● What to do
Write every line below out again, exactly as given, but leave out the pictures.

● Dataset excerpt
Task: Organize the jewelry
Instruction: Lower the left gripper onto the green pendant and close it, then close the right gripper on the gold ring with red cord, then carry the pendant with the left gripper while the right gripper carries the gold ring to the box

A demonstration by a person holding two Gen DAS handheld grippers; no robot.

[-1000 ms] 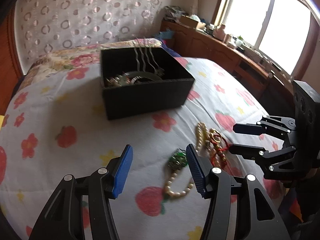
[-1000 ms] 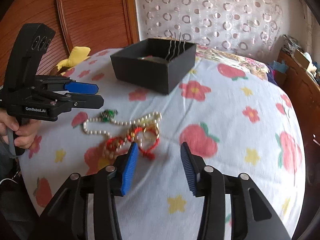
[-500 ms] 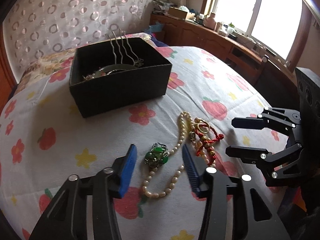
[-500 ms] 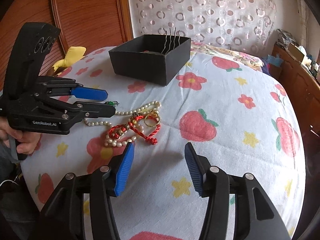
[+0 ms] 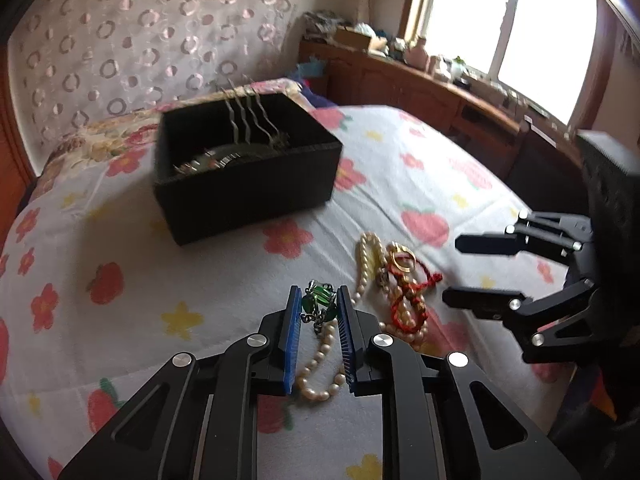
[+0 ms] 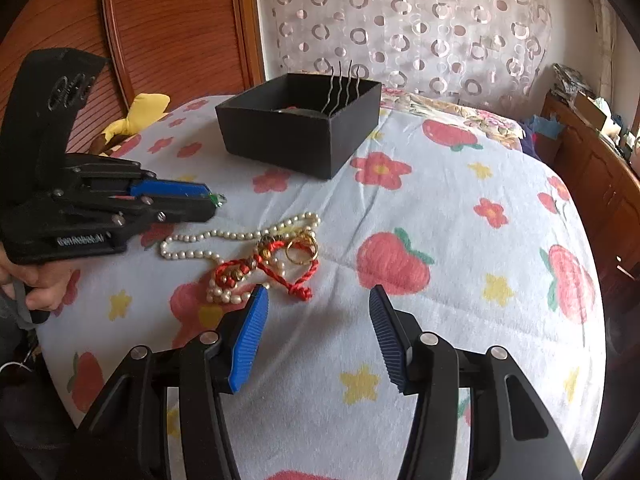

● Result
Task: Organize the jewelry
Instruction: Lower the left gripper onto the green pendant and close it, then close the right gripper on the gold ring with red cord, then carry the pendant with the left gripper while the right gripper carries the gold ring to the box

A demonstration by a person holding two Gen DAS handheld grippers; no robot.

[-1000 ms] 
[-1000 ms] 
[-500 ms] 
[-500 ms] 
[+0 ms] 
[+0 ms] 

At this stage, the exercise is finished.